Las mujeres y el deseo: una cuestión de género

May 03, 2016 by Seonline Category: Blog 0 comments

Deseo - mujer

Conectando con nuestro deseo

¿Cuándo fue la última vez que expresaste un deseo propio, algo solo para ti?
¿Cuándo fue la última vez que te diste permiso para satisfacerlo?
¿Cuándo fue la última vez que te diste cuenta de que tienes deseos y necesidades?

Me temo que muchas de nosotras no sabremos que contestar o quizás tengamos que pensar bastante.

Me incluyo, porque a pesar de que en los últimos años procuro estar bastante conectada con todo lo que siento, no puedo evadirme de mi condición de mujer en nuestra sociedad.

Cuando pregunto en mis talleres a las mujeres que asisten, ¿qué desean?, ¿que les gustaría tener que no tengan?, muchas, pero muchas, desean cosas para sus seres queridos, situando a los hijos e hijas en primer lugar. Claro, yo les digo: esto no me vale, yo sé que es importante para ti, pero ahora, quiero que te conectes con lo que tú deseas para ti. Solo para ti.

Esto que parece tan sencillo, creedme es difícil, porque se opone al mandato de género que sutilmente nos hacen casi desde que nacemos, que es: de desear para el otro… un otro genérico, que unas veces tendrá la cara de una madre, de un padre, de una pareja, de unos hijos, de unas amigas, de un suegro…..

Somos educadas y por lo tanto asumimos como parte de nuestra identidad, de nuestra condición de mujer el cuidado y la atención de los demás. Somos educadas para anteponer los deseos de los demás por delante de los nuestros y, lo llevamos hasta unos niveles que casi nos olvidamos de lo que nos gusta.

Un día, una preciosa mujer con sus hijos e hijas ya criados, me dijo: Belén, yo nunca he cocinado la comida que a mi me gusta, siempre he hecho los platos que les gustaban a los demás.

Cuanta entrega, cuanta belleza y cuanta tristeza también cuando nos damos cuenta de lo poco que nos prestamos atención a nosotras mismas. Tenemos tanto miedo a que nos llamen….egoístas, malas madres, frescas……Seremos juzgadas si deseamos y satisfacemos nuestros deseos.

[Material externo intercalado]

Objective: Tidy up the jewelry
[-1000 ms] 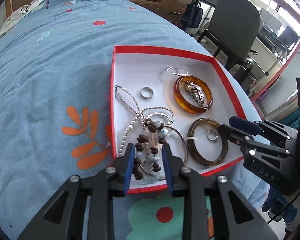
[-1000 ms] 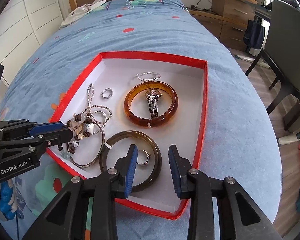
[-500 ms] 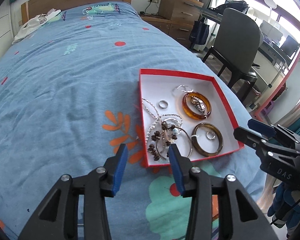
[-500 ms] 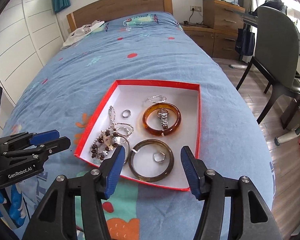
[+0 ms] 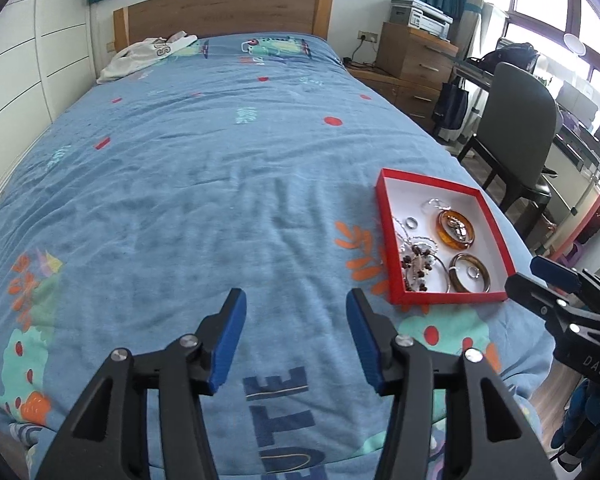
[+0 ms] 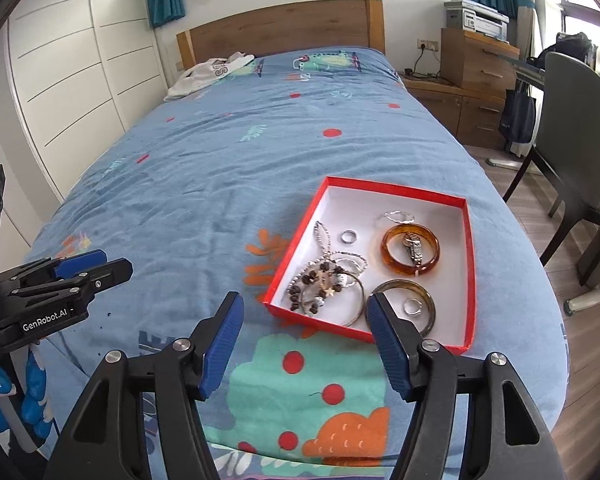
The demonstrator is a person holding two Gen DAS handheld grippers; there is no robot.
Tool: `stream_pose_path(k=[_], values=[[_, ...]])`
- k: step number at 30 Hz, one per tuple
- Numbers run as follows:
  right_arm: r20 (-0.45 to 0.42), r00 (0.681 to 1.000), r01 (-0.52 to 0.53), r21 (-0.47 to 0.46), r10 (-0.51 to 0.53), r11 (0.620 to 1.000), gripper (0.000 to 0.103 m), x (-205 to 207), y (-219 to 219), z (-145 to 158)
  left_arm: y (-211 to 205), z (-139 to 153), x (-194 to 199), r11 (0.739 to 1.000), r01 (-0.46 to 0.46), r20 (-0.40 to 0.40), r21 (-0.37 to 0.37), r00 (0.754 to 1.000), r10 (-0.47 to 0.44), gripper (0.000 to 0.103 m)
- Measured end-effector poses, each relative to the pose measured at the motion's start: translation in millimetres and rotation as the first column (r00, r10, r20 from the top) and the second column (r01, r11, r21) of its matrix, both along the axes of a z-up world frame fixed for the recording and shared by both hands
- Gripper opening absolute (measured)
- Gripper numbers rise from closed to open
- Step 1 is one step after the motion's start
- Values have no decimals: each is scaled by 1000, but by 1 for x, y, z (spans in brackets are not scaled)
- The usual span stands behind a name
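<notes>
A red box [image 6: 470,240] with a white inside lies on the blue bedspread; in the left wrist view it [image 5: 500,240] sits at the right. It holds an amber bangle [image 6: 410,249] around a watch, a dark bangle [image 6: 428,304] around a silver ring, a beaded bracelet tangle [image 6: 320,286], a silver chain and a small ring [image 6: 348,237]. My left gripper [image 5: 296,334] is open and empty over bare bedspread, left of the box. My right gripper [image 6: 304,342] is open and empty, held back from the box's near edge.
A white garment [image 6: 208,72] lies by the wooden headboard [image 6: 284,28]. A dark chair [image 6: 572,136] and a wooden dresser [image 6: 476,64] stand right of the bed. White wardrobe doors [image 6: 68,92] line the left side.
Both grippers pulled back and up from the box and opened wider. The left gripper let go of the beaded bracelet, which now lies in the box. The left gripper shifted left.
</notes>
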State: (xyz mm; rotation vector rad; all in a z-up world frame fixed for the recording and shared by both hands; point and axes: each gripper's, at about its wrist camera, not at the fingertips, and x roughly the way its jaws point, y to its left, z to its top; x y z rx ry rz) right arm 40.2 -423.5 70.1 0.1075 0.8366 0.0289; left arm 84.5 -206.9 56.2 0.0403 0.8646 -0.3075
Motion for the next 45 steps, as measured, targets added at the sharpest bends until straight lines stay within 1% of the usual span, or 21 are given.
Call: stream_pose_path(k=[2,6,8,12,18,25,34,37,45], values=[[15,1000,-11,-4,11,1000,68,-5,14,6,14,4,-7,1000,-15,17,11,1000,15,54],[46,999,-17,-16,17,1000,80,-15,39,15,42,11,-21,998,-52,47,26,998,51,60],[61,998,-17,-26,19,1000,83,-20,53,18,54,13,-28,997,-66,58,32,996,64,62],[90,995,-33,-66,39,997,94,-32,80,23,74,13,-42,995,-91,75,37,993,88,63],[124,989,-68,-99,80,993,102,-43,110,29,97,11,-57,988,-136,89,67,988,130,62],[123,989,-67,-111,81,992,102,-51,119,23,103,11,-67,982,-171,115,81,980,162,63],[142,990,1,-97,13,995,102,-62,100,15,97,16,-73,979,-196,135,63,973,186,62],[135,991,9,-92,3,996,102,-64,94,12,93,18,-73,977,-202,135,68,972,192,63],[137,990,2,-116,14,993,102,-72,85,21,80,36,-83,977,-195,162,87,970,180,63]])
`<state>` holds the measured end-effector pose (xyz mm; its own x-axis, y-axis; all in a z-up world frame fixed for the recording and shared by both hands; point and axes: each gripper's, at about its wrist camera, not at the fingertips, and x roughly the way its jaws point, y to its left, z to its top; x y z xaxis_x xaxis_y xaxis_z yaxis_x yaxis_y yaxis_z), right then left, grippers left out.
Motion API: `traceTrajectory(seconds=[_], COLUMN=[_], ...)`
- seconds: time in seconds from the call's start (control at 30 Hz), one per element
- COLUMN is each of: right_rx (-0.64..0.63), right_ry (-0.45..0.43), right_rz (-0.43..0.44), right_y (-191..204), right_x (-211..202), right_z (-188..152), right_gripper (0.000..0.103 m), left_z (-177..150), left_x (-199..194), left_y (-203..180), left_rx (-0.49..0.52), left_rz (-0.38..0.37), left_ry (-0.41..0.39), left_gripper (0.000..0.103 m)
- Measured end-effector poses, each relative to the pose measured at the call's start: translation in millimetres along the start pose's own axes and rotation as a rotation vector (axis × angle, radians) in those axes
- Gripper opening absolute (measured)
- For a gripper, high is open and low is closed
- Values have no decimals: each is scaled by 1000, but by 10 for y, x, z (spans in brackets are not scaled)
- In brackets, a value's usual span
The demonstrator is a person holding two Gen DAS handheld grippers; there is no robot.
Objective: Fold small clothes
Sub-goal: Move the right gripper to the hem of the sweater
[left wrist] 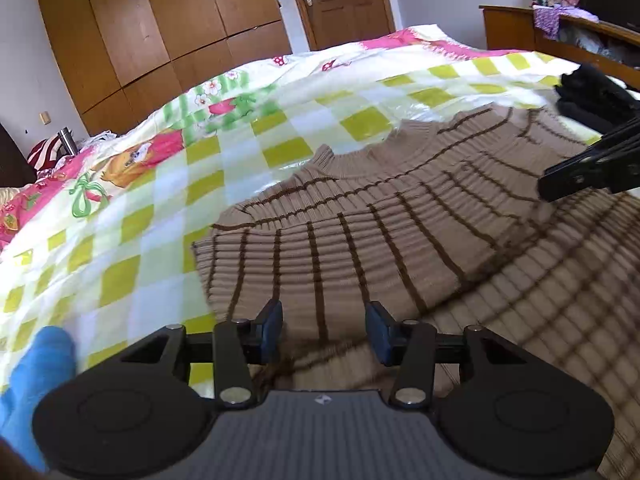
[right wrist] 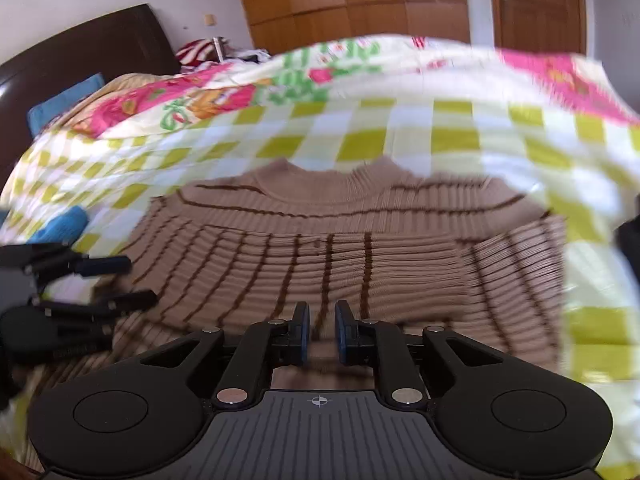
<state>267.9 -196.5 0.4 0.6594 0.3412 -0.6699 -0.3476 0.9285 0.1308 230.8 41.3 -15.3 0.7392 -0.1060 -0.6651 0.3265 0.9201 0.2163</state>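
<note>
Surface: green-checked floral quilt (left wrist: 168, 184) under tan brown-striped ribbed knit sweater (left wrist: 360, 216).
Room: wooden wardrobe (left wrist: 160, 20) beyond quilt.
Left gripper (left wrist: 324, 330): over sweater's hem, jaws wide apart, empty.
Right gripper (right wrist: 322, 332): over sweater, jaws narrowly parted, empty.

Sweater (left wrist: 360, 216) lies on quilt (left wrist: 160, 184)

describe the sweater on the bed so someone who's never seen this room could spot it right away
Start at the bed's quilt, checked in white and lime green with pink cartoon patches. The sweater lies spread on it, collar pointing toward the wooden wardrobe. It is the only tan ribbed knit with thin dark-brown stripes; the nearby pile of clothes is plain black.
</note>
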Motion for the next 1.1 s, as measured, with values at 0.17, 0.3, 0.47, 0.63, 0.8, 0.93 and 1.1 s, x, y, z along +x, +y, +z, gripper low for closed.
traceTrajectory(seconds=[0.17,0.3,0.47,0.63,0.8,0.93,1.1], right_rx=[-7,36,192,284,332,338,385], right_ry=[56,135,265,366,412,426,442], right_rz=[-17,-66,-72,-56,-12,8,30], right_y=[-12,-42,-138,-123,-117,-86,-160], right_x=[-648,-1155,-1428,-1347,-1253,-1191,-1184], right_z=[-350,-743,-1164,-1414,-1497,-1519,-1528], right_gripper=[16,22,23,24,25,25,7], left_z=[-274,-607,-993,-1150,-1177,-1168,-1199], left_x=[-557,-920,-1179,-1203,-1171,-1221,-1198], left_y=[-7,-55,-139,-140,-149,-159,-182], left_rx=[3,-45,-108,-181,-186,-202,-227], left_rz=[-35,-72,-113,-129,-141,-186,-238], left_ry=[32,111,218,279,292,281,306], left_gripper=[60,60,60,61,64,53,29])
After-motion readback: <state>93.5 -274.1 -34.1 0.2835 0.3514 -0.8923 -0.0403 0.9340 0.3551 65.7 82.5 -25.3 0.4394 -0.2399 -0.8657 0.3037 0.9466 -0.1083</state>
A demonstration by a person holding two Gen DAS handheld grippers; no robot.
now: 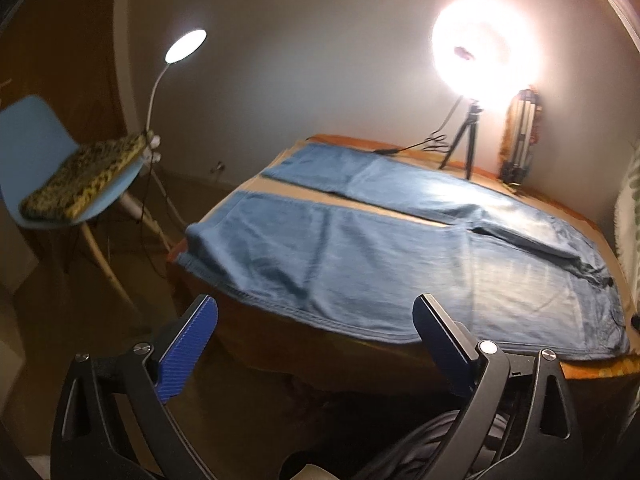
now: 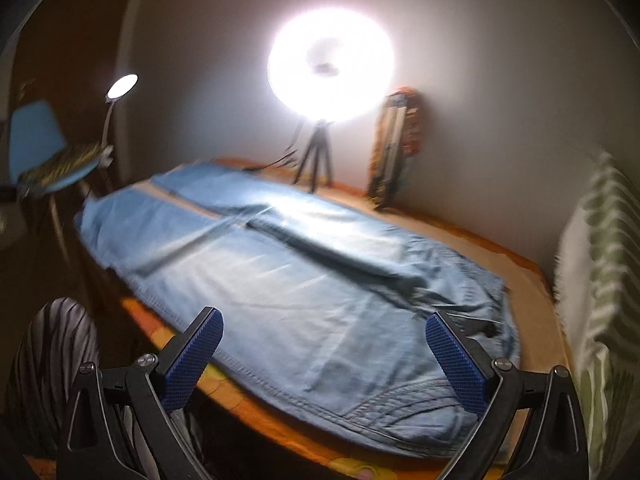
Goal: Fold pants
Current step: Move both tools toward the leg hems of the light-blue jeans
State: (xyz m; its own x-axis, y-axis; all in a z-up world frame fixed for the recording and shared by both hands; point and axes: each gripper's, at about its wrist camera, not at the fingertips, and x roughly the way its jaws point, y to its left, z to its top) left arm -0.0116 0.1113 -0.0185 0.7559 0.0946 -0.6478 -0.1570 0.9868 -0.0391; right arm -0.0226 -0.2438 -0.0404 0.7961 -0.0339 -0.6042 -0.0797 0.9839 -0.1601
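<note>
Only in the left view: hem draped over the table (image 1: 592, 370) edge; only in the right: waistband stitching, striped cloth (image 2: 600, 280). One pants (image 1: 400, 256), spread flat on the table, two legs; two lamps, one chair (image 1: 36, 136). Left gripper (image 1: 316, 320) and right gripper (image 2: 324, 332) released, fingers wide, empty, poised at the near edge.

Left claw (image 1: 316, 312) spread wide, 2 blue-padded fingers (image 1: 188, 350) angled outward, nothing between them. Right claw (image 2: 324, 324) equally agape, ribbed pads (image 2: 460, 364) facing inward, gripping nothing, both pointed forward and level.
</note>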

Somos penalizadas si levantamos la voz y deseamos, somos juzgadas si nos atrevemos a desear, por eso, a veces se nos olvida el deseo. Por eso, quizás vamos las mujeres de ahora tan hiperactivas por la vida. Llenas de tareas, de deberías, de agendas organizadas para los demás, sin tiempo propio ni espacio propio.

DESEAR, sí, DESEAR porque estamos vivas

DESEO con mayúsculas , deseo en cuanto a mi vida, en cuanto a mi goce…..¿qué me da placer?, ¿me doy permiso para el placer?, ¿tengo derecho a disfrutar de mi cuerpo?

CONOCERNOS, es el primer paso para conectarnos con nuestro deseo. Dedicarnos tiempo y espacio para estar con nosotras mismas. Tiempo y espacio para sentir y sentirnos. Tiempo y espacio para despertar nuestro DESEO.

Mientras estemos en el hacer nos olvidaremos del sentir……y del deseo, quizás.